Activity: Your reply should hold only the lines from the one containing "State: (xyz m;" to the final line of the listing below, restated word for word.

Recorded information:

┄┄┄┄┄┄

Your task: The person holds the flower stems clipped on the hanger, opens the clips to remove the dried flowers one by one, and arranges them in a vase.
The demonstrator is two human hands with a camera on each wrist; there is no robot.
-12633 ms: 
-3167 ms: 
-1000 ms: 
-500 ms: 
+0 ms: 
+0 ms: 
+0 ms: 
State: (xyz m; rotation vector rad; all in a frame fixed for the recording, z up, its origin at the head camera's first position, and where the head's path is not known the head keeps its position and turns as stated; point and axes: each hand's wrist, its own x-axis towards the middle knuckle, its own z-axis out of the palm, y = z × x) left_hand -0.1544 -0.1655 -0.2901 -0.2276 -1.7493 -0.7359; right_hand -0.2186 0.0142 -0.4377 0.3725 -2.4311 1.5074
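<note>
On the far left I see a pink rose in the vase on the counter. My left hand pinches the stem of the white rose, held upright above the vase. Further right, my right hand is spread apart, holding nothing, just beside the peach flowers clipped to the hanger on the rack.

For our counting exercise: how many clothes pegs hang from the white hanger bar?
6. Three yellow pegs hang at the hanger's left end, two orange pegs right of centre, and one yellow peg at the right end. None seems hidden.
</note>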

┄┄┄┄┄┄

Solution to this exercise:
State: (xyz m; rotation vector rad; all in a frame fixed for the recording, z up, its origin at the head camera's first position, and where the head's path is not known the head keeps its position and turns as stated; point and axes: each hand's wrist, its own x-axis towards the middle knuckle, its own z-axis out of the palm, y = z × x) left_hand -0.1544 -0.1655 -0.2901 -0.2276 -1.7493 -0.7359; right_hand -0.2186 0.0142 -0.4377 0.3725 -2.4311 1.5074
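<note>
On the far left I see a pink rose in the vase on the counter. My left hand pinches the stem of the white rose, held upright above the vase. Further right, my right hand is spread apart, holding nothing, just beside the peach flowers clipped to the hanger on the rack.

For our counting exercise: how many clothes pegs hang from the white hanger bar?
6. Three yellow pegs hang at the hanger's left end, two orange pegs right of centre, and one yellow peg at the right end. None seems hidden.
</note>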

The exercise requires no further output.